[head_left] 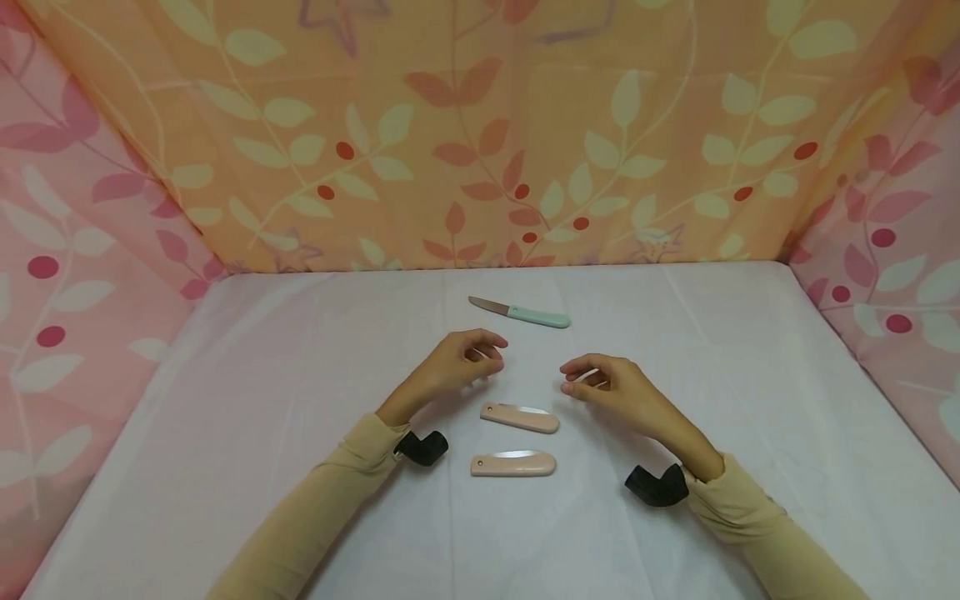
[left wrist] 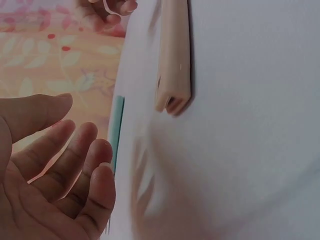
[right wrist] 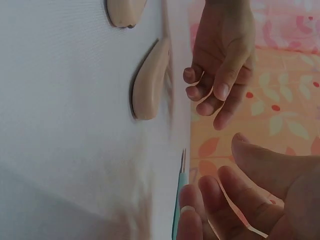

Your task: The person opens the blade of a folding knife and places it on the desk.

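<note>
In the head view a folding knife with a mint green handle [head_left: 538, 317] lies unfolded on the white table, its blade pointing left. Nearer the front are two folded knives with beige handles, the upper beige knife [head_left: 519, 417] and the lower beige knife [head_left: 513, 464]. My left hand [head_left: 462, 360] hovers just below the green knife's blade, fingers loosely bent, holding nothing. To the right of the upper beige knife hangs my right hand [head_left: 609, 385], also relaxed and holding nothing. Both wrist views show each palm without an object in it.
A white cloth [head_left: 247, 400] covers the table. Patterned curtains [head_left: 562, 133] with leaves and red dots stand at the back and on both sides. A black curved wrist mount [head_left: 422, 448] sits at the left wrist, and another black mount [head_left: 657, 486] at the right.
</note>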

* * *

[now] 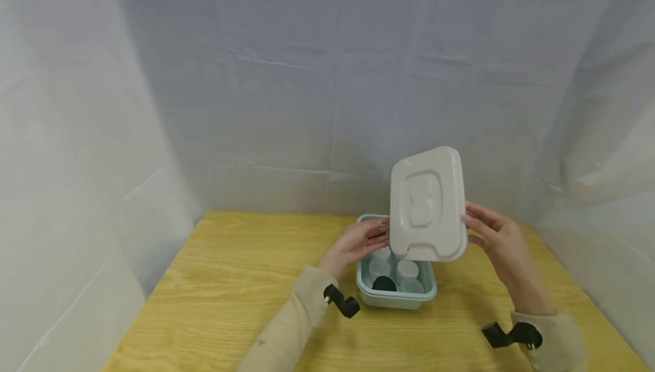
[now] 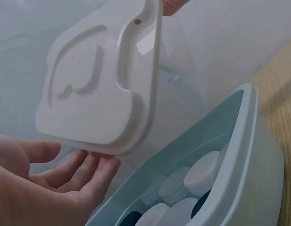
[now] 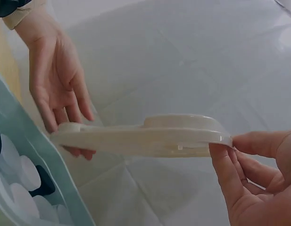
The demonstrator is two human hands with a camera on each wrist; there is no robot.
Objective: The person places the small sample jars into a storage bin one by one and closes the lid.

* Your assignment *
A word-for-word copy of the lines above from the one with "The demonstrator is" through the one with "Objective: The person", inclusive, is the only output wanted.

* Solution below *
The demonstrator is two human hands with a camera on each wrist; there is no robot.
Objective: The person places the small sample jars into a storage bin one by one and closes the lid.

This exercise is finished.